Two years later, when the 2015 Legislature started up, Hall said she got a call from the Department of Justice, saying the short-term funding for the ombudsman wasn’t going to be renewed. The office was going to be closed.

“So I took a picture of my dead granddaughter at the funeral home and sent it to every legislator, the governor, the attorney general, with a letter,” Hall said. “It said, ‘This is what happens when there’s nobody to turn to when you’re fighting for a child’s life.’

“Boom,” she said. “They passed it.”

Still, Hall said she’s disappointed because the ombudsman’s position isn’t stronger. She wants the ombudsman to be a watchdog, an investigator for people like her, who could gather all the evidence, interview relatives and neighbors and examine medical records, with the goal of preventing deaths like October’s and the other 14 children.

Now, however, the ombudsman is limited to looking at Child and Family Services records, which don’t include some key information. Lawmakers didn’t give the ombudsman access to medical and legal records, or cause-of-death records.
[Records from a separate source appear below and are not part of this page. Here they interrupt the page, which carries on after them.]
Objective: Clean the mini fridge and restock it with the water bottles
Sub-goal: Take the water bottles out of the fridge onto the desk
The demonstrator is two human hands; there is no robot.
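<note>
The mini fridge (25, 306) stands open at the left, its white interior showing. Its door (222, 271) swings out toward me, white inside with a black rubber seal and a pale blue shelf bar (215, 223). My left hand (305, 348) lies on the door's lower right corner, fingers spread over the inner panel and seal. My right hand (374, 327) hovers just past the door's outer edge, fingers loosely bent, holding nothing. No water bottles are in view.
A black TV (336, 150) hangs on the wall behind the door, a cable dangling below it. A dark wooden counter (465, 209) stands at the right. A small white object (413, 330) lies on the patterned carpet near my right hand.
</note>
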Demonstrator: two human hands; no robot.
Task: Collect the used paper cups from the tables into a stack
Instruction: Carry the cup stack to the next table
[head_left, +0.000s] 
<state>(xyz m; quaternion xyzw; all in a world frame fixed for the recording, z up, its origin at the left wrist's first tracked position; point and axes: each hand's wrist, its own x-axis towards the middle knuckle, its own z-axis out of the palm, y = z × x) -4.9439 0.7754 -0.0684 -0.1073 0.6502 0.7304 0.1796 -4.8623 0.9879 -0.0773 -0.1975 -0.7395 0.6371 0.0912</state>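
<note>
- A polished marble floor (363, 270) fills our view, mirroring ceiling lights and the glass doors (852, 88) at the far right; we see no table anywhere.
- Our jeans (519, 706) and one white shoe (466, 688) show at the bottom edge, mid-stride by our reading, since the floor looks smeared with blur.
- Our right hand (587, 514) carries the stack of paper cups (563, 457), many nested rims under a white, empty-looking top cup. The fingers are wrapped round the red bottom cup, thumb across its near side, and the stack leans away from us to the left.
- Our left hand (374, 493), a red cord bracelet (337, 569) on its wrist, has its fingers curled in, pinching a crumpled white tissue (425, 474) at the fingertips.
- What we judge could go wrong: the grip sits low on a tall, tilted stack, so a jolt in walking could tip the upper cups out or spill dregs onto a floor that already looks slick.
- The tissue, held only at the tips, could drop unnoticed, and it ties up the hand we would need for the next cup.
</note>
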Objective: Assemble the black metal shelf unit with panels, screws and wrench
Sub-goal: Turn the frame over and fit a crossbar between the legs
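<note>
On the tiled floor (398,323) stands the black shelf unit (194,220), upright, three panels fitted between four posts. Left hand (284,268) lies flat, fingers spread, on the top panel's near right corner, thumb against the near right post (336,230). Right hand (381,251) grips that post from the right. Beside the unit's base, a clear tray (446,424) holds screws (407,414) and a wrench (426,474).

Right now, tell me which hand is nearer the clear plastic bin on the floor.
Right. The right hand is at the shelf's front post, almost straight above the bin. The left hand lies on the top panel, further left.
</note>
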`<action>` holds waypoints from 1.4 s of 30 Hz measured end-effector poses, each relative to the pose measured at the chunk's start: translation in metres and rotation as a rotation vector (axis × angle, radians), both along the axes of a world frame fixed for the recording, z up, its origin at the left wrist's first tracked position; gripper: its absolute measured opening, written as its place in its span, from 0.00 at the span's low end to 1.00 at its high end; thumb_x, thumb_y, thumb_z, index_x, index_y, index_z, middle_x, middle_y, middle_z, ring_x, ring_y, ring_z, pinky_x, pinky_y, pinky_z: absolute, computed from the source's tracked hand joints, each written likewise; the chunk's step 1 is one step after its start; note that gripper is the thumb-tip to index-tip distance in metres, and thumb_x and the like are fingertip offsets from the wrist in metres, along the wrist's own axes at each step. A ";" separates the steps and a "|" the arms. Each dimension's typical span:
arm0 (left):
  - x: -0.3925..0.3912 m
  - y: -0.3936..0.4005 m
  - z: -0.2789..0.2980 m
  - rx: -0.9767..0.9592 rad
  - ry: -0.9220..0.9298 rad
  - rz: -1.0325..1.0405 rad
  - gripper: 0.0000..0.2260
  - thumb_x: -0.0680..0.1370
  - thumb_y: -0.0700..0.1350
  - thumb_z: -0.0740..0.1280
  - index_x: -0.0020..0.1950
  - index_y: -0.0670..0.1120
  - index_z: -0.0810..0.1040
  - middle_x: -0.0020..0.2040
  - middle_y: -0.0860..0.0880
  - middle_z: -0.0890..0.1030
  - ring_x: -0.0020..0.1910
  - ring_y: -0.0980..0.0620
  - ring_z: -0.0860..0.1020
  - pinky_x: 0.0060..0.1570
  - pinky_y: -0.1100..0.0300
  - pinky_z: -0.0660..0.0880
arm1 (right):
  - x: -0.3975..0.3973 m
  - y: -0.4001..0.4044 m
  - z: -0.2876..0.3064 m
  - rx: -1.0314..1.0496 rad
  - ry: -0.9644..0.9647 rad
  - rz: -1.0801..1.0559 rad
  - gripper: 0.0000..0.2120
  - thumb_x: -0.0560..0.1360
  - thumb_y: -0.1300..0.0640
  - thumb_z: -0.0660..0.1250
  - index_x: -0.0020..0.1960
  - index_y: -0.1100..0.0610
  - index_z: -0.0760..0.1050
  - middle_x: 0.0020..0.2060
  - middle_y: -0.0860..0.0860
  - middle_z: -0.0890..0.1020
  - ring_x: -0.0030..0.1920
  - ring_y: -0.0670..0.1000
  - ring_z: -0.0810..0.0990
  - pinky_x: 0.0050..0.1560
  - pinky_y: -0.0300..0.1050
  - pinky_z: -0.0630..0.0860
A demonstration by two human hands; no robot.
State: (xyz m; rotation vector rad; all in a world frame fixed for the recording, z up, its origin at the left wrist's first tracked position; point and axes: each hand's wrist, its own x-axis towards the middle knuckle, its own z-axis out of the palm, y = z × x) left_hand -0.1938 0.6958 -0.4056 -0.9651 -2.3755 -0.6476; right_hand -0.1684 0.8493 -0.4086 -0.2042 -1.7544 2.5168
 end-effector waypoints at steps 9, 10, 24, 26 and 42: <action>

A bill to create a fatality review commission in child abuse cases failed in 2015 and is being revived this legislative session, but Hall said she wants people to investigate cases before children lose their lives.

Hall said she is also disappointed because she feels another law passed in 2013 was supposed to let people who report child abuse know what has happened to the case, but it doesn’t always happen.

She said she is tired of hearing “the excuse” that family services is hampered by an ancient computer system. “FedEx can keep track of packages” across the country, Hall said, “and you’re telling me you can’t tell if there are already 15 reports on the same kid?”

Angels and ashes

Hall, 53, lives in a mobile home on a wind-swept road just north of Great Falls with her golden retriever Ruby and cat Emmy. Her neat home is filled with mementos of her granddaughter and angel figures on every shelf.

Hall has life-sized photos from October’s funeral, photos of the little girl wearing a Santa hat and her dad’s combat boots. 

“We always had so much fun,” she said quietly, looking through a big photo album.

She has big binders full of newspaper clippings about October and the fight against child abuse.

Her laptop has dozens of crime scene photos, showing the squalid conditions October lived in — rotten food in the fridge, overflowing garbage next to her high chair, a filthy bathroom, marijuana seedlings and the word REDRUM — "murder" backwards – written in crayon over a closet door.

“I can’t believe (family services) left a kid in that mess,” Hall said.

She has October’s piggy bank. Pink Barbie tricycle. Her last pair of shoes. Half her ashes.

One photo in her album shows October laid out by the funeral home, wearing a crown of flowers, looking like a porcelain doll, her grandmother said, despite the bruises on her limbs.

“It’s the last thing I think about when I go to bed,” Hall said, “and the first thing I think about when I wake up.”

Someday, Hall said she will have to explain to her little grandson when he asks what happened to his sister.

“She’s in Heaven,” Hall will say. “I have to tell him: Nobody would help. Nobody did anything about it. That’s going to be a hard thing.”